Ein kleines Wunder im Gürbetal? Nicht ganz. Hinter der sensationellen Entdeckung des «Gürbetaler Sumpfhamsters» steckt ein Aprilscherz – doch die Artenvielfalt im Gürbetal ist trotzdem bemerkenswert.
Mit den Massnahmen im Gürbetal schaffen wir im «Lebendiges Gürbetal» gezielt neue Lebensräume für Tiere und Pflanzen. Feuchtgebiete, extensiv genutzte Wiesen und strukturreiche Landschaften fördern die bunte Vielfalt.

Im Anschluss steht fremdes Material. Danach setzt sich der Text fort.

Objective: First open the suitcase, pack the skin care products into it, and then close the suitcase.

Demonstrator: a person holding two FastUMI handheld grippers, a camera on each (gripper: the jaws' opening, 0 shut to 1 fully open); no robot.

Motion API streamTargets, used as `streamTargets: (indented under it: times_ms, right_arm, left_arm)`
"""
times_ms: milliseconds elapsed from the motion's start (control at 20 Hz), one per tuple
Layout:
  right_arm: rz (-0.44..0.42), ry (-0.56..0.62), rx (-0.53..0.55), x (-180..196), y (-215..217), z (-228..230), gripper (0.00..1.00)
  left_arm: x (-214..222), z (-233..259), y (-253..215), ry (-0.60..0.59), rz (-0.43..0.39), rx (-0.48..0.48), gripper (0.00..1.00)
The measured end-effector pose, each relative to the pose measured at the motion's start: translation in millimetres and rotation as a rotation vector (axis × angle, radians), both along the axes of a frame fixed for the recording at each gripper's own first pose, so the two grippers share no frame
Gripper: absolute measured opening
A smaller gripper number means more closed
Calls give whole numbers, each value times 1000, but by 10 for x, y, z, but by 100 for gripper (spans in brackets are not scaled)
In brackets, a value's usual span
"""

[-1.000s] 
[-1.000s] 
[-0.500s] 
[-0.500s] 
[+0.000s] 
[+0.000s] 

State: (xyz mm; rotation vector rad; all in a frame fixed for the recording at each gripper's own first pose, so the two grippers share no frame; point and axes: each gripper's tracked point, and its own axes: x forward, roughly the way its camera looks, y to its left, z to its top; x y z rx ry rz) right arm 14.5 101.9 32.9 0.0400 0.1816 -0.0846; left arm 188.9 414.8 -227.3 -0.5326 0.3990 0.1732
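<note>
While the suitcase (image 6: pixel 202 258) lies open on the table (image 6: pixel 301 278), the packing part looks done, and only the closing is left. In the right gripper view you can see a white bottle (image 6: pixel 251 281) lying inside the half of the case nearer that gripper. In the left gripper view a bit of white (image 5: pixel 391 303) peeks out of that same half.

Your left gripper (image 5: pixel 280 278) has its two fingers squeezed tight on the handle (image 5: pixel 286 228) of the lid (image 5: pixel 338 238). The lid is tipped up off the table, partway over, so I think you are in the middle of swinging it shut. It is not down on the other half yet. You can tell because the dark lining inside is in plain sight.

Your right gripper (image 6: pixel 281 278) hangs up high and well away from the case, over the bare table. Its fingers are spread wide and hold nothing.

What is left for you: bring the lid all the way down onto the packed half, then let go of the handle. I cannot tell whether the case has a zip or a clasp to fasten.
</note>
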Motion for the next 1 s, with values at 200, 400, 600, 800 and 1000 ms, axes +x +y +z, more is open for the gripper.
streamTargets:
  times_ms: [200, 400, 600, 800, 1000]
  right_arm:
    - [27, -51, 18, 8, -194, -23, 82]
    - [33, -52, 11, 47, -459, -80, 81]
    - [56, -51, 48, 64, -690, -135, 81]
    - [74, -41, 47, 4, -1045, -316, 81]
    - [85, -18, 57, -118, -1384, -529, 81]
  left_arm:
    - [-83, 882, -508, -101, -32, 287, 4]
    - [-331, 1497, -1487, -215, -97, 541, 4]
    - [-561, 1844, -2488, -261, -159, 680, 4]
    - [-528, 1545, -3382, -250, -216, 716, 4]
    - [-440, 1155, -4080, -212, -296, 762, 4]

Genau darauf wollte unser Augenzwinkern zum 1. April aufmerksam machen: Auch wenn es den «Sumpfhamster» nicht gibt, zeigen sich die ersten Quadratmeter.

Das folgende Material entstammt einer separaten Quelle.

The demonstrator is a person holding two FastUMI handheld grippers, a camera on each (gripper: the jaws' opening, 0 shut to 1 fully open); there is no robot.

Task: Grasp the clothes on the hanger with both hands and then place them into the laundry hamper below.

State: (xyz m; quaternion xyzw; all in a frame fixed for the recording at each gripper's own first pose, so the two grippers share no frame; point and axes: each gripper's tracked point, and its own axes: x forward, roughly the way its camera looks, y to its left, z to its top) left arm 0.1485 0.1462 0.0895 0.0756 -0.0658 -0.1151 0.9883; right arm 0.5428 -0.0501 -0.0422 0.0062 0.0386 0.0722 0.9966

Die Aufwertung von Lebensräumen ist entscheidend für viele heimische Arten, die auf strukturreiche und vernetzte Landschaften angewiesen sind. Im Gürbetal profitieren verschiedene Tiere von diesen Verbesserungen.

Igel
Der Igel lebt in strukturreichen Landschaften mit Hecken, Wiesen und Gärten. Er braucht Verstecke wie Asthaufen und ernährt sich von Insekten und Würmern. Vernetzte Lebensräume sind für sein Überleben entscheidend.

Schleiereule
Die Schleiereule jagt nachts über offenen Wiesen nach Mäusen. Sie ist auf ruhige Brutplätze in Gebäuden angewiesen. Ein vielfältiges Nahrungsangebot in naturnahen Flächen unterstützt ihre Bestände.

Schwalbenschwanz
Der Schwalbenschwanz ist ein auffälliger Tagfalter. Seine Raupen entwickeln sich auf Pflanzen wie Wilder Möhre. Extensiv bewirtschaftete Wiesen und blütenreiche Säume bieten ideale Bedingungen.
Auch ohne Sumpfhamster zeigt sich: Das Gürbetal wird durch gezielte Massnahmen Schritt für Schritt lebendiger.